* [Extracted material]
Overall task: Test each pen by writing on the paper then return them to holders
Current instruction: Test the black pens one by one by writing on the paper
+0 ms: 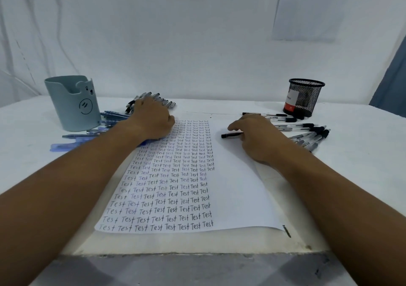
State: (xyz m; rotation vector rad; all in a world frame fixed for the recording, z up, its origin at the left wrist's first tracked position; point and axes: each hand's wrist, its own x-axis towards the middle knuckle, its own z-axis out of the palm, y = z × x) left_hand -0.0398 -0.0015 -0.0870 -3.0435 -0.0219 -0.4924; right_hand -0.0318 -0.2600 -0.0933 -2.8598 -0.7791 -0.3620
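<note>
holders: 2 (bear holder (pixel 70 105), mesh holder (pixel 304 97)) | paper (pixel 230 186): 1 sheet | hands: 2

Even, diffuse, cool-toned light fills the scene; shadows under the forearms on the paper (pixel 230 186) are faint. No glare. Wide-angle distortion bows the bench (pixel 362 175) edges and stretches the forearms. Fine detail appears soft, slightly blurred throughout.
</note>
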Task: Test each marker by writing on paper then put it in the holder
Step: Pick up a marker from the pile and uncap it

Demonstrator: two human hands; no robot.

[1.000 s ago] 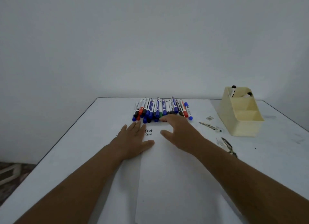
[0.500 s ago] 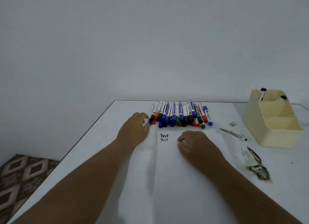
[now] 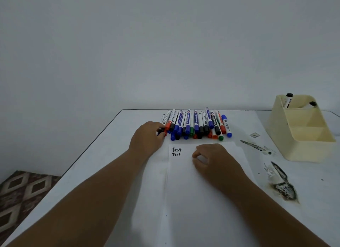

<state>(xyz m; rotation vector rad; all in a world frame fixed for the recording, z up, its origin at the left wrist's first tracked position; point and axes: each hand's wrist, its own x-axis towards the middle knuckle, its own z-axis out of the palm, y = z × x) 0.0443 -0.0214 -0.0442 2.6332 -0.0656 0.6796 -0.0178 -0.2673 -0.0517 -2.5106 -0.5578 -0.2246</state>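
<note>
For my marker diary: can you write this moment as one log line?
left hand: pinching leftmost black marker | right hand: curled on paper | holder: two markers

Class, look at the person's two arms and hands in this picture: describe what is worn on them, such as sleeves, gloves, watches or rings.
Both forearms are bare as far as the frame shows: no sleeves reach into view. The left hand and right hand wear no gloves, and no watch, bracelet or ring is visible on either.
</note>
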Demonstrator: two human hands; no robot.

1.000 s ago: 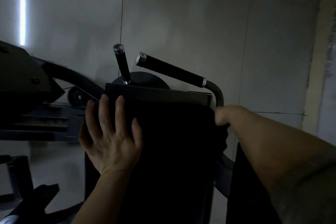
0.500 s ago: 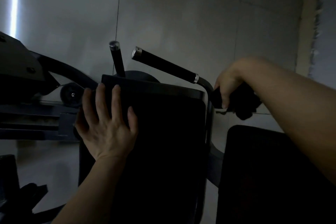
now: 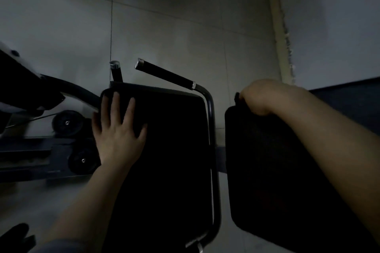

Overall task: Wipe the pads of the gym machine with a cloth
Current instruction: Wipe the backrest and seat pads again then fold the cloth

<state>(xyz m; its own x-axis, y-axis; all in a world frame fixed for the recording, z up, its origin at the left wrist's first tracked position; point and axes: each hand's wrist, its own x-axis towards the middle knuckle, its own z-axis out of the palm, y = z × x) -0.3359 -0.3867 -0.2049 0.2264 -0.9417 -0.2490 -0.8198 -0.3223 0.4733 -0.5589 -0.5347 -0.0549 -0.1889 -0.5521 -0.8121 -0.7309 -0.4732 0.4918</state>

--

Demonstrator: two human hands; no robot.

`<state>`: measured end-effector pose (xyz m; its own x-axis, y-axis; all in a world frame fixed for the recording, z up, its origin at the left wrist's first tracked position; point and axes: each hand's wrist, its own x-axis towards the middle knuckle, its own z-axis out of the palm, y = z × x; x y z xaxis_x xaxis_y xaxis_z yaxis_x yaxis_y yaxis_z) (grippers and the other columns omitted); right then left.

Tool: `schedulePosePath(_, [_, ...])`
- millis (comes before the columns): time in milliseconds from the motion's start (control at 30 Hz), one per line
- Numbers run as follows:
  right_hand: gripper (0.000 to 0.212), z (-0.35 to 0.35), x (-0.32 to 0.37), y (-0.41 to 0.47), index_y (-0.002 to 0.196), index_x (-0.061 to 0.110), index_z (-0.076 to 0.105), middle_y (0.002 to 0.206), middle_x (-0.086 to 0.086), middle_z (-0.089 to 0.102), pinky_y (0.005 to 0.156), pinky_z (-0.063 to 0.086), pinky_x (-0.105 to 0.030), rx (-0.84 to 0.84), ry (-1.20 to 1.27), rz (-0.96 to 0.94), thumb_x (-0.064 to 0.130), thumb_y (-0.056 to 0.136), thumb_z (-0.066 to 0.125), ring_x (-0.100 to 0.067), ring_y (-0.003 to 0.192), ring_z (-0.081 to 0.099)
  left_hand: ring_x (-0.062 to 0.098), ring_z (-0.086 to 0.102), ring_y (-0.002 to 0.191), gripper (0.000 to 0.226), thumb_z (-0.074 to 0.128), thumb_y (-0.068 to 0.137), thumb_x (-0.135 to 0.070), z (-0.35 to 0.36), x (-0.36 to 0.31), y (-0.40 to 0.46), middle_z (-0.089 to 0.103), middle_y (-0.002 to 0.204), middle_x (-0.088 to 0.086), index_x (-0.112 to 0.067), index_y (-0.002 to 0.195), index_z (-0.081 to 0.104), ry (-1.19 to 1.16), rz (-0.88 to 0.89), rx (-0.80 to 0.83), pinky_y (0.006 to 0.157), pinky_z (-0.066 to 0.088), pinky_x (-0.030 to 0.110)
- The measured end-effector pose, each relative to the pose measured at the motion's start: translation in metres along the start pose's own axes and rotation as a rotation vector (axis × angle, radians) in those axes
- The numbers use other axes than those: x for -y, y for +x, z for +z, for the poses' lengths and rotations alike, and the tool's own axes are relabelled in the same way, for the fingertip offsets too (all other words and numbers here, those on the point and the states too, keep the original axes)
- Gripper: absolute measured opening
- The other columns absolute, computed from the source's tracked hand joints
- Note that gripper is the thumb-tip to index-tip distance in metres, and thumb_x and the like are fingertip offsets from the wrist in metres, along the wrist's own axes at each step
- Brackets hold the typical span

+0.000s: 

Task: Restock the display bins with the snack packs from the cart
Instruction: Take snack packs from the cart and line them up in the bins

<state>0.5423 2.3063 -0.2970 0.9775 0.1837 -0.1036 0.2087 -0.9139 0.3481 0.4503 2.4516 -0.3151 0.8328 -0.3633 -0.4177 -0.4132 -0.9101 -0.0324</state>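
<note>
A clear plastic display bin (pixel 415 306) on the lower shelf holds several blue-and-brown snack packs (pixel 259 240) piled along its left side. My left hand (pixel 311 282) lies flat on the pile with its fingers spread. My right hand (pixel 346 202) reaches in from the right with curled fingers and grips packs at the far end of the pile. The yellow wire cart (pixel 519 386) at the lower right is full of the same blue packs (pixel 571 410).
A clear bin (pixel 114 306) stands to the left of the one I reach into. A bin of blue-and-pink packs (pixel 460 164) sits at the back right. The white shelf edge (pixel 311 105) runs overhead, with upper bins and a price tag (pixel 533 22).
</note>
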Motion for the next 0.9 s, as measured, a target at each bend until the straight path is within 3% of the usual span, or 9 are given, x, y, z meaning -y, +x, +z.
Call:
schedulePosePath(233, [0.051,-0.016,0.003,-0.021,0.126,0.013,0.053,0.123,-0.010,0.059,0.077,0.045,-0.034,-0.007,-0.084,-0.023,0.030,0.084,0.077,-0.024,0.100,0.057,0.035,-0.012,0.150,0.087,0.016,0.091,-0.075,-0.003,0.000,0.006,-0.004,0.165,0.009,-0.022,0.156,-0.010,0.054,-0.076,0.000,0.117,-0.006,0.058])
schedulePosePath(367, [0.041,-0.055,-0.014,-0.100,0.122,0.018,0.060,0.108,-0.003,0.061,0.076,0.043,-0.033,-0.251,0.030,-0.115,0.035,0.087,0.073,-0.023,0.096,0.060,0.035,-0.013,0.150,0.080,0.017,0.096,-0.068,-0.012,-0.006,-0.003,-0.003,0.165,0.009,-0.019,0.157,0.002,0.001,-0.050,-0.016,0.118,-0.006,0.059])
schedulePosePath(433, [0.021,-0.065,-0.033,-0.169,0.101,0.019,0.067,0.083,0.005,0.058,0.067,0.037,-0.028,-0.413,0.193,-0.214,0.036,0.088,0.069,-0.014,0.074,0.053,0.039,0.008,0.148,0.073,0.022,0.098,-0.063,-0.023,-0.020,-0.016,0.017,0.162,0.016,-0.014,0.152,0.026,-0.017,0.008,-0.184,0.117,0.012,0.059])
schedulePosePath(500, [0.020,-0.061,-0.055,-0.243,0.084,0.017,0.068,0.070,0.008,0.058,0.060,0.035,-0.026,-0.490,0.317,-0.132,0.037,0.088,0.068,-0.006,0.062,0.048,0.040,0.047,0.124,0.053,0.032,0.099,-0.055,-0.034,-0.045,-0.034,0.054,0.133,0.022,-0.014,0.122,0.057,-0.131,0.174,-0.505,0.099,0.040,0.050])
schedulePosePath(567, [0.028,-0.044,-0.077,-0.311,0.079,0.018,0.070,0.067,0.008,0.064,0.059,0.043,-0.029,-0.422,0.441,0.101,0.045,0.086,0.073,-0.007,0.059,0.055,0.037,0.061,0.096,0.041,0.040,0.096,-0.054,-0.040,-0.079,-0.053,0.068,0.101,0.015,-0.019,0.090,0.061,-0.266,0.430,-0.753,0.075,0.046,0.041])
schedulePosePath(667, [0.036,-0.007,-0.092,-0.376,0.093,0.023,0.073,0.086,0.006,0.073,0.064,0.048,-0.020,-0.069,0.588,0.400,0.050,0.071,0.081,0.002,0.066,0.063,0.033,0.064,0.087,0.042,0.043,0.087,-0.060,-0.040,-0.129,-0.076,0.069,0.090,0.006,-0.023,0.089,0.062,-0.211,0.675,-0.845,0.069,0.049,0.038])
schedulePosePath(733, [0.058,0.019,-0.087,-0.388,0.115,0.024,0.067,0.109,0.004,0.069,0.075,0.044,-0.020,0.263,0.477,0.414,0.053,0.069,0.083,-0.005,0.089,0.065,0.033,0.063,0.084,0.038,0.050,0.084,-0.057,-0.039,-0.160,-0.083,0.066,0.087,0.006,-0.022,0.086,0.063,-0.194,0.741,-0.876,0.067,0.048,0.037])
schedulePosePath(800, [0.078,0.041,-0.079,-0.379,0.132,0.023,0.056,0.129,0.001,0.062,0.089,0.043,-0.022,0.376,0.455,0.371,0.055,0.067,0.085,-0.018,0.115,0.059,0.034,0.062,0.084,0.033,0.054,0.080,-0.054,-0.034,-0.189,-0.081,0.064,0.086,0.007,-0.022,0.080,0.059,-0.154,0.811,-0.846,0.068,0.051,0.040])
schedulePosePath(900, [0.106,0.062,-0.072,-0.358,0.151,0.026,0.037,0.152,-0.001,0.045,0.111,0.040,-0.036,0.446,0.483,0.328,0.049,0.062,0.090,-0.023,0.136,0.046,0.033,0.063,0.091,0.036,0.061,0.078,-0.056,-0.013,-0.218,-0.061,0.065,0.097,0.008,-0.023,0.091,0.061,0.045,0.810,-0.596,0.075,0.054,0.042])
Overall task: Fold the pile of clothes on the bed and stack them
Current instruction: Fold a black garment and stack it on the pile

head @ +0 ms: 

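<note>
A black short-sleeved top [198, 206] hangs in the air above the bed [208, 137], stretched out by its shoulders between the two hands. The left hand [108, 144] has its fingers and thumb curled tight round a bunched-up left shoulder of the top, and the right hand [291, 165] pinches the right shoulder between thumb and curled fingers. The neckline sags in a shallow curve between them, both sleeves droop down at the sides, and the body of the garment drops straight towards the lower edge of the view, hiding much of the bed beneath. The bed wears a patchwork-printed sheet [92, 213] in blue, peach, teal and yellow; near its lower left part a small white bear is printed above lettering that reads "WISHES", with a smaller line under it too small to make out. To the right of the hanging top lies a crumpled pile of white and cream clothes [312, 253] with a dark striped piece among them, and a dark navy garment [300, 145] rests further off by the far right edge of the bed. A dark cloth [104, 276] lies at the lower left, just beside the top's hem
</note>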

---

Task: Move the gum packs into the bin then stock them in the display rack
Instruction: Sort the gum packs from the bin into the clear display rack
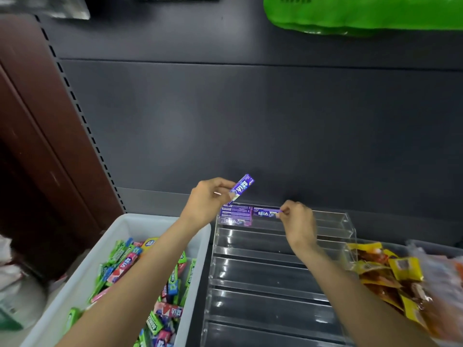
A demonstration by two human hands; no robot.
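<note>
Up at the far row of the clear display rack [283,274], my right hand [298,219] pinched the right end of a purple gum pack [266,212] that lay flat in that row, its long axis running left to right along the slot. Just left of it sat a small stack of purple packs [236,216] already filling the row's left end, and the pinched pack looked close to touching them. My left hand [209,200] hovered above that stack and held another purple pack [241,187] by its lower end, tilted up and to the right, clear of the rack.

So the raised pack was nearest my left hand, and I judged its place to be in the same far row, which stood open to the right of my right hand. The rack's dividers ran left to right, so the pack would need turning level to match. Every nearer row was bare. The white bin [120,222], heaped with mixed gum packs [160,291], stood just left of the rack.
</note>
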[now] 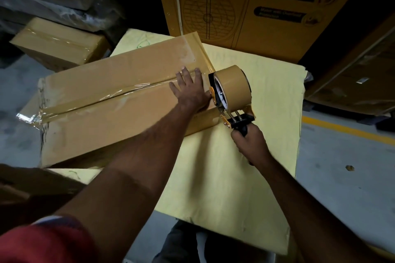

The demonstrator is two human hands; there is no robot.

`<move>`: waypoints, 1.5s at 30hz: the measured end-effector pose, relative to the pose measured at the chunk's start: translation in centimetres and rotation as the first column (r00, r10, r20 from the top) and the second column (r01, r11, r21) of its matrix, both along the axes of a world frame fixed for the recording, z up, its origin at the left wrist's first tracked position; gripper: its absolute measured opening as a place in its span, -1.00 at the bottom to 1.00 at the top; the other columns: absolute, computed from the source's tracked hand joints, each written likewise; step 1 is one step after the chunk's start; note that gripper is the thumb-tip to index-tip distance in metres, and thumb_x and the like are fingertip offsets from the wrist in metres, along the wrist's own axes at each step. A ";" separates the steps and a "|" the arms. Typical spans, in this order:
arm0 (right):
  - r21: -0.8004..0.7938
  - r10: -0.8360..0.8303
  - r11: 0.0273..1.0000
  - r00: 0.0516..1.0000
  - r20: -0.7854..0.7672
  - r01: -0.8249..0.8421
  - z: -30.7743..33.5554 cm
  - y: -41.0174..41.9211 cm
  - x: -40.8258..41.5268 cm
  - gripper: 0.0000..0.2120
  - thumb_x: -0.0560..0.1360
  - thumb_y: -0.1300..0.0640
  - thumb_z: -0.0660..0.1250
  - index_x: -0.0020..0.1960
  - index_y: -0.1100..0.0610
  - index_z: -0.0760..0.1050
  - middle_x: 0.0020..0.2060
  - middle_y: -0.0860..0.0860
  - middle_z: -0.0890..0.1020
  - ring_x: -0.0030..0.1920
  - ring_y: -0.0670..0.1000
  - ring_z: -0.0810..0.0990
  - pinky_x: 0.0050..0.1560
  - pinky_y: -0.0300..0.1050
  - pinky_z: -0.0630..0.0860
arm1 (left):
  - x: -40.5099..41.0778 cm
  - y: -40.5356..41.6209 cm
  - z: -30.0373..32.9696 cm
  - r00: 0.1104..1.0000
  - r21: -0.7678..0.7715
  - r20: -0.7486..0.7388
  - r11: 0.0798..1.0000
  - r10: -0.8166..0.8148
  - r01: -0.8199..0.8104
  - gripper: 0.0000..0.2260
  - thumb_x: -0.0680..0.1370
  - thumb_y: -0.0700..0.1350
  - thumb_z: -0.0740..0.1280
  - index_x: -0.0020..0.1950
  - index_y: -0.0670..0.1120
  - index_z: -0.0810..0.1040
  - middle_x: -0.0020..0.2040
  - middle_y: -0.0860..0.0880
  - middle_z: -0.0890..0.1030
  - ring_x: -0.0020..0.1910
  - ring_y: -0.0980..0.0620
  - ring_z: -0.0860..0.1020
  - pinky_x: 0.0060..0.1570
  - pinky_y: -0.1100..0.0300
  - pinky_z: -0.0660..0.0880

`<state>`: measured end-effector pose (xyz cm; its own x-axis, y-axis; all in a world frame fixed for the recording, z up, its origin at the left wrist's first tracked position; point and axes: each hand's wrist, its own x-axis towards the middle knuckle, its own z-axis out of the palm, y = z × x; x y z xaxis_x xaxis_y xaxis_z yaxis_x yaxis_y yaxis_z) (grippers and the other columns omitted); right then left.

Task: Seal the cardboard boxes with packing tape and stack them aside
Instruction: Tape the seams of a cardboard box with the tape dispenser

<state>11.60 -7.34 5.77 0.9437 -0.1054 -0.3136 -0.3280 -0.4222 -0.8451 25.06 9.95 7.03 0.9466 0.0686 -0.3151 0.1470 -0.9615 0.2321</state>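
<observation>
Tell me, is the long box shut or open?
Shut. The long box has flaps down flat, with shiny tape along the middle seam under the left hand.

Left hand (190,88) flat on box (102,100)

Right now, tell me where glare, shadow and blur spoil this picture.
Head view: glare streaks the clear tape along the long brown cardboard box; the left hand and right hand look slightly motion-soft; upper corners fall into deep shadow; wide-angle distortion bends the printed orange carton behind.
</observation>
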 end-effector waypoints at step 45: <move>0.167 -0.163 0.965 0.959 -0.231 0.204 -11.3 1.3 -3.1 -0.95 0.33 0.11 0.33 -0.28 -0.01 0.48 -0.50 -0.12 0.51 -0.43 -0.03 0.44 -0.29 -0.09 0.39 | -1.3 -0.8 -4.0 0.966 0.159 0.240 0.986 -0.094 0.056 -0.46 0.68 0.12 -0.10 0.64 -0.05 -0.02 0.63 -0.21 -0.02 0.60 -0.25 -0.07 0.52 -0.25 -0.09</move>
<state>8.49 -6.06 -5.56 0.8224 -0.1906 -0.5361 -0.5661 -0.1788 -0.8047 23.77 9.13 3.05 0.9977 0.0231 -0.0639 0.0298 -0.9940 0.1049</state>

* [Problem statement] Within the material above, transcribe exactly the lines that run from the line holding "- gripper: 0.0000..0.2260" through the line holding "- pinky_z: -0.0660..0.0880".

* [Response to this exercise]
  - gripper: 0.0000..0.2260
  - thumb_x: -0.0680..0.1370
  - thumb_y: -0.0700..0.1350
  - thumb_z: -0.0740..0.1280
  - index_x: -0.0020..0.1950
  - index_y: -0.0670..0.1120
  - index_z: -0.0810..0.1040
  - middle_x: -0.0020..0.2040
  - middle_y: -0.0860..0.0880
  - middle_z: -0.0890..0.1030
  - ring_x: -0.0020..0.1910
  - ring_y: -0.0980..0.0620
  - ring_z: -0.0860..0.1020
  - pinky_x: 0.0060..0.1570
  - pinky_y: -0.1100..0.0300
  - pinky_z: -0.0660..0.0880

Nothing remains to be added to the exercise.